• What to work on: Return all of the data exactly as written, without the pictures.
_ _ _ _ _ _ _
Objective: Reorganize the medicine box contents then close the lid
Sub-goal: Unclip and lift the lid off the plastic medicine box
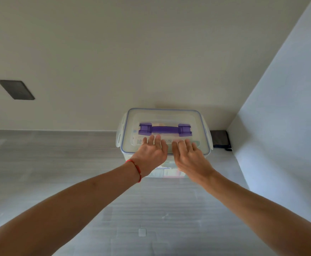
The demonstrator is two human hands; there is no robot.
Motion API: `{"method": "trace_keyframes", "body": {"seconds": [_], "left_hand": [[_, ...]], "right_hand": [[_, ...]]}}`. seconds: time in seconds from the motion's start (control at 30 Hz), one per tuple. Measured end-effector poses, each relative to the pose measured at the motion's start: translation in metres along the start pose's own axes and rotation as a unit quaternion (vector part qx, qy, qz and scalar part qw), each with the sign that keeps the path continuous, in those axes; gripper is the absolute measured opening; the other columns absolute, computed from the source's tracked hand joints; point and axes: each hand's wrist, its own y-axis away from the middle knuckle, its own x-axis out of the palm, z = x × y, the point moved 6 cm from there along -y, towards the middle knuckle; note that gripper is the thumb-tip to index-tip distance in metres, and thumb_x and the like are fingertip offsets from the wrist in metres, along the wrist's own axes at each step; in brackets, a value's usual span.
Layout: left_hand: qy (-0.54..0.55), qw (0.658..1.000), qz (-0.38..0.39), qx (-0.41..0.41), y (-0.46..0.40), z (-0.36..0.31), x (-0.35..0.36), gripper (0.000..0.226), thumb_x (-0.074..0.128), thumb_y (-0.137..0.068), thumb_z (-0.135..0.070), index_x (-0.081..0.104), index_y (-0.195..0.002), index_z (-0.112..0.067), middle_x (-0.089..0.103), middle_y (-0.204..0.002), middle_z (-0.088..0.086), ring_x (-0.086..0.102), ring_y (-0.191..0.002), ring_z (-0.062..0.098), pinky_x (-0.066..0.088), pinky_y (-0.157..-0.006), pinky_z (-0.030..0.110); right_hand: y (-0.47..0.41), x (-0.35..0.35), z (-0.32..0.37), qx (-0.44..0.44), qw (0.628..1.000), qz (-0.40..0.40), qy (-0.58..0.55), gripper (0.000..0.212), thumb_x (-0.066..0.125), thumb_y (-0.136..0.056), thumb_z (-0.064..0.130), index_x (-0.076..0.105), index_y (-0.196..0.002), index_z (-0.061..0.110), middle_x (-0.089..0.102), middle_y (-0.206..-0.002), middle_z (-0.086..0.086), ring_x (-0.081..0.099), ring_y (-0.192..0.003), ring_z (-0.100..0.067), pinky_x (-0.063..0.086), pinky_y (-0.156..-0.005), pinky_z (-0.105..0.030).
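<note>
Both hands lay flat, fingers spread, holding nothing — the left hand (151,154) and right hand (189,157) pressed the lid (169,115) of the medicine box (162,172), just under them.

I faced a plain white wall (151,52) with a dark plate (16,89) at left, grey wood-grain floor (58,154) below, and a dark bag (220,139) in the far right corner.
</note>
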Motion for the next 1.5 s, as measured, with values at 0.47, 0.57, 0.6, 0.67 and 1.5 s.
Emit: {"method": "trace_keyframes", "body": {"seconds": [0.47, 0.57, 0.6, 0.67, 1.5], "left_hand": [[0.128, 0.987, 0.097, -0.027, 0.000, -0.007, 0.007, 0.098, 0.078, -0.079, -0.012, 0.014, -0.151, 0.008, 0.019, -0.157, 0.037, 0.024, -0.145, 0.054, 0.028, -0.118, 0.061], [0.173, 0.982, 0.069, -0.023, 0.007, 0.000, 0.007, 0.093, 0.071, -0.084, -0.021, 0.013, -0.153, 0.000, 0.016, -0.161, 0.026, 0.019, -0.150, 0.043, 0.024, -0.122, 0.054], [0.208, 0.976, 0.057, -0.015, 0.010, 0.003, 0.008, 0.094, 0.071, -0.085, -0.028, 0.014, -0.155, -0.003, 0.014, -0.163, 0.021, 0.015, -0.152, 0.038, 0.020, -0.124, 0.051], [0.341, 0.939, 0.044, -0.022, 0.021, 0.019, 0.013, 0.095, 0.070, -0.085, -0.045, 0.019, -0.157, -0.012, 0.010, -0.167, 0.010, 0.006, -0.156, 0.025, 0.009, -0.127, 0.045], [0.754, 0.520, -0.141, -0.375, 0.012, 0.148, -0.010, 0.048, 0.076, -0.082, -0.001, 0.055, -0.123, -0.012, 0.065, -0.085, 0.001, 0.058, -0.066, 0.011, 0.045, -0.059, 0.027]], "right_hand": [[0.005, -0.001, 0.012, 0.120, 0.976, 0.147, -0.106, 0.045, 0.048, -0.095, -0.001, 0.052, -0.139, -0.006, 0.061, -0.127, -0.033, 0.060, -0.120, -0.051, 0.053, -0.097, -0.057], [0.015, 0.002, 0.004, 0.094, 0.961, 0.147, -0.217, 0.074, 0.069, -0.082, 0.006, 0.043, -0.151, 0.004, 0.045, -0.148, -0.032, 0.043, -0.138, -0.052, 0.039, -0.110, -0.063], [0.018, 0.004, 0.001, 0.088, 0.948, 0.157, -0.263, 0.077, 0.067, -0.085, 0.013, 0.037, -0.155, 0.009, 0.036, -0.155, -0.027, 0.034, -0.145, -0.048, 0.031, -0.115, -0.063], [0.025, 0.009, -0.013, 0.100, 0.904, 0.164, -0.381, 0.075, 0.062, -0.092, 0.036, 0.030, -0.157, 0.020, 0.029, -0.162, -0.011, 0.022, -0.153, -0.032, 0.019, -0.122, -0.061], [0.106, 0.054, -0.137, 0.611, 0.465, -0.046, -0.639, 0.026, 0.068, -0.087, 0.026, 0.071, -0.109, 0.012, 0.071, -0.090, 0.000, 0.065, -0.079, -0.019, 0.052, -0.076, -0.035]]}}
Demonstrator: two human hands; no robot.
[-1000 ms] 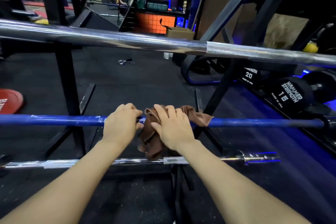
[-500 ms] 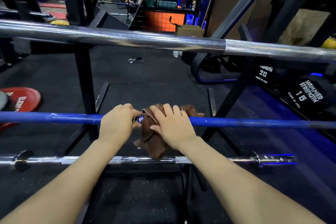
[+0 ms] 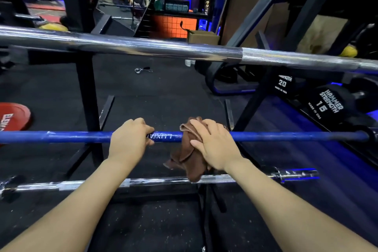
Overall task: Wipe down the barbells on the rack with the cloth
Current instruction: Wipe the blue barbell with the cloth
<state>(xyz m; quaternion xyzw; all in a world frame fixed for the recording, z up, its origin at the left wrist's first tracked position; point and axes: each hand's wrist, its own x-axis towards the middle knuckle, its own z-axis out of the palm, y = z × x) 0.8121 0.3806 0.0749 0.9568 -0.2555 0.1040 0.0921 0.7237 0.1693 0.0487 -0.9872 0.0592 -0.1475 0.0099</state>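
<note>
Three barbells lie across the black rack (image 3: 87, 96). A chrome barbell (image 3: 143, 46) is the highest, a blue barbell (image 3: 71, 136) runs across the middle, and a thin chrome barbell (image 3: 159, 182) sits lowest and nearest. My left hand (image 3: 128, 141) grips the blue barbell with its fingers curled over the top. A little to its right, my right hand (image 3: 214, 145) holds a brown cloth (image 3: 186, 155) wrapped over the same blue bar. The cloth hangs down to the lowest bar. White lettering shows on the blue shaft between my hands.
Black dumbbells marked 20 (image 3: 283, 85) and 15 (image 3: 329, 104) sit on a rack at the right. A red weight plate (image 3: 12, 116) lies on the dark floor at the left. A collar clip (image 3: 142, 70) lies on the floor beyond the rack, near a cardboard box (image 3: 202, 37).
My right hand has slid the cloth to the right along the blue barbell, away from my left hand, uncovering the lettering on the shaft. The left hand keeps its grip.
</note>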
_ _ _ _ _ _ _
• Response area:
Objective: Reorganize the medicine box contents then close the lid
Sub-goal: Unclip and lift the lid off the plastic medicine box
The demonstrator is two human hands; there is no robot.
Motion API: `{"method": "trace_keyframes", "body": {"seconds": [_], "left_hand": [[_, ...]], "right_hand": [[_, ...]]}}`. seconds: time in seconds from the motion's start (control at 30 Hz), one per tuple. Measured end-effector poses, each relative to the pose measured at the motion's start: translation in metres along the start pose's own axes and rotation as a unit quaternion (vector part qx, qy, qz and scalar part qw), each with the sign that keeps the path continuous, in those axes; gripper is the absolute measured opening; the other columns absolute, computed from the source's tracked hand joints; point and axes: each hand's wrist, its own y-axis away from the middle knuckle, its own x-axis out of the palm, z = x × y, the point moved 6 cm from there along -y, towards the middle knuckle; note that gripper is the thumb-tip to index-tip distance in metres, and thumb_x and the like are fingertip offsets from the wrist in metres, along the wrist's own axes at each step; in brackets, a value's usual span.
Layout: left_hand: qy (-0.54..0.55), qw (0.658..1.000), qz (-0.38..0.39), qx (-0.41..0.41), y (-0.46..0.40), z (-0.36..0.31), x (-0.35..0.36), gripper (0.000..0.226), thumb_x (-0.074..0.128), thumb_y (-0.137..0.068), thumb_z (-0.135..0.070), index_x (-0.081..0.104), index_y (-0.195..0.002), index_z (-0.112..0.067), middle_x (-0.089..0.103), middle_y (-0.204..0.002), middle_z (-0.088..0.086), ring_x (-0.086..0.102), ring_y (-0.191..0.002), ring_z (-0.062..0.098), pinky_x (-0.066..0.088), pinky_y (-0.157..-0.006), pinky_z (-0.030..0.110); right_hand: y (-0.47..0.41), x (-0.35..0.35), z (-0.32..0.37), qx (-0.44..0.44), qw (0.628..1.000), qz (-0.40..0.40), qy (-0.58..0.55), gripper (0.000..0.212), thumb_x (-0.066..0.125), thumb_y (-0.136..0.056), thumb_z (-0.064..0.130), index_x (-0.076..0.105), index_y (-0.196..0.002), index_z (-0.061..0.110), middle_x (-0.089..0.102), middle_y (-0.206..-0.002), middle_z (-0.086..0.086), ring_x (-0.081..0.099), ring_y (-0.192..0.003), ring_z (-0.100..0.067), pinky_x (-0.063..0.086), pinky_y (-0.156..-0.005), pinky_z (-0.105..0.030).
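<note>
Both hands lay flat, fingers spread, holding nothing — the left hand (151,154) and right hand (189,157) pressed the lid (169,115) of the medicine box (162,172), just under them.

I faced a plain white wall (151,52) with a dark plate (16,89) at left, grey wood-grain floor (58,154) below, and a dark bag (220,139) in the far right corner.
</note>
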Motion for the next 1.5 s, as measured, with values at 0.47, 0.57, 0.6, 0.67 and 1.5 s.
Emit: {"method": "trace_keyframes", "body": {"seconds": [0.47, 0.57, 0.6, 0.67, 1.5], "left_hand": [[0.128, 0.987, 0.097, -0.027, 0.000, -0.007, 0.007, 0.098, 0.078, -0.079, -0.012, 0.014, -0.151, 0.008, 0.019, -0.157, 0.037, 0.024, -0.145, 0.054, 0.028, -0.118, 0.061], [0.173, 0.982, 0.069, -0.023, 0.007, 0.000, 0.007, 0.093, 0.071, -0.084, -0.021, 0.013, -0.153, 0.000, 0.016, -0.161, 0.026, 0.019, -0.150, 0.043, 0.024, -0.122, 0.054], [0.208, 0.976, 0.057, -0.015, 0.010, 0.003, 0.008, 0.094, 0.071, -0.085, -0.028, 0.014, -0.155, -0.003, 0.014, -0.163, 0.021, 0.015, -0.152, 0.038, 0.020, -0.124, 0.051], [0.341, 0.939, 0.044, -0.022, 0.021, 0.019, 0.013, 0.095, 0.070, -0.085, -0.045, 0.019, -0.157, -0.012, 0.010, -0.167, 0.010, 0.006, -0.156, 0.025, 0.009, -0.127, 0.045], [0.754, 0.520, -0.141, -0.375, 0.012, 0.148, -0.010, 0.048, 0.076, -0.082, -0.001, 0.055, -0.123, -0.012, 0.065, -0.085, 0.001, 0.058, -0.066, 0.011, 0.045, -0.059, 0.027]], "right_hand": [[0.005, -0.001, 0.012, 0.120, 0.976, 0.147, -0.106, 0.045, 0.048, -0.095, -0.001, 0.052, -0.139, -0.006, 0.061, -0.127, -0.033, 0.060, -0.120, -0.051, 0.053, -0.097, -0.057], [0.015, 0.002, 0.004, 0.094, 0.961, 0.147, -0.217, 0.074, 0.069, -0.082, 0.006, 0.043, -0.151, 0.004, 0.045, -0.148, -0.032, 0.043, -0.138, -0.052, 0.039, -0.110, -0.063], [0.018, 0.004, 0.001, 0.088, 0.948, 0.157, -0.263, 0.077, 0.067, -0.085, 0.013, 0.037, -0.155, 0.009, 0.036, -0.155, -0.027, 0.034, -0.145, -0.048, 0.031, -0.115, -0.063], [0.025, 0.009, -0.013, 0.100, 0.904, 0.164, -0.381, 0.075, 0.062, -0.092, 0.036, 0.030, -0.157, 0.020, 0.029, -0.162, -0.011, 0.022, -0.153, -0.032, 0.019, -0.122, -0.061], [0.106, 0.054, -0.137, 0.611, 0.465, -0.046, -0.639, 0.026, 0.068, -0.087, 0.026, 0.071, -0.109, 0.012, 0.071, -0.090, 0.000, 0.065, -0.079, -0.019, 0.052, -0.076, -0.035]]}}
Demonstrator: two human hands; no robot.
[-1000 ms] 
[-500 ms] 
[+0 ms] 
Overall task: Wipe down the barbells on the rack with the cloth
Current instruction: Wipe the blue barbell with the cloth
<state>(xyz m; quaternion xyzw; all in a world frame fixed for the recording, z up, its origin at the left wrist's first tracked position; point and axes: each hand's wrist, its own x-axis towards the middle knuckle, its own z-axis out of the palm, y = z × x) 0.8121 0.3806 0.0749 0.9568 -0.2555 0.1040 0.0921 0.7237 0.1693 0.0487 -0.9872 0.0592 -0.1475 0.0099</state>
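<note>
Three barbells lie across the black rack (image 3: 87, 96). A chrome barbell (image 3: 143, 46) is the highest, a blue barbell (image 3: 71, 136) runs across the middle, and a thin chrome barbell (image 3: 159, 182) sits lowest and nearest. My left hand (image 3: 128, 141) grips the blue barbell with its fingers curled over the top. A little to its right, my right hand (image 3: 214, 145) holds a brown cloth (image 3: 186, 155) wrapped over the same blue bar. The cloth hangs down to the lowest bar. White lettering shows on the blue shaft between my hands.
Black dumbbells marked 20 (image 3: 283, 85) and 15 (image 3: 329, 104) sit on a rack at the right. A red weight plate (image 3: 12, 116) lies on the dark floor at the left. A collar clip (image 3: 142, 70) lies on the floor beyond the rack, near a cardboard box (image 3: 202, 37).
My right hand has slid the cloth to the right along the blue barbell, away from my left hand, uncovering the lettering on the shaft. The left hand keeps its grip.
</note>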

This concludes the exercise.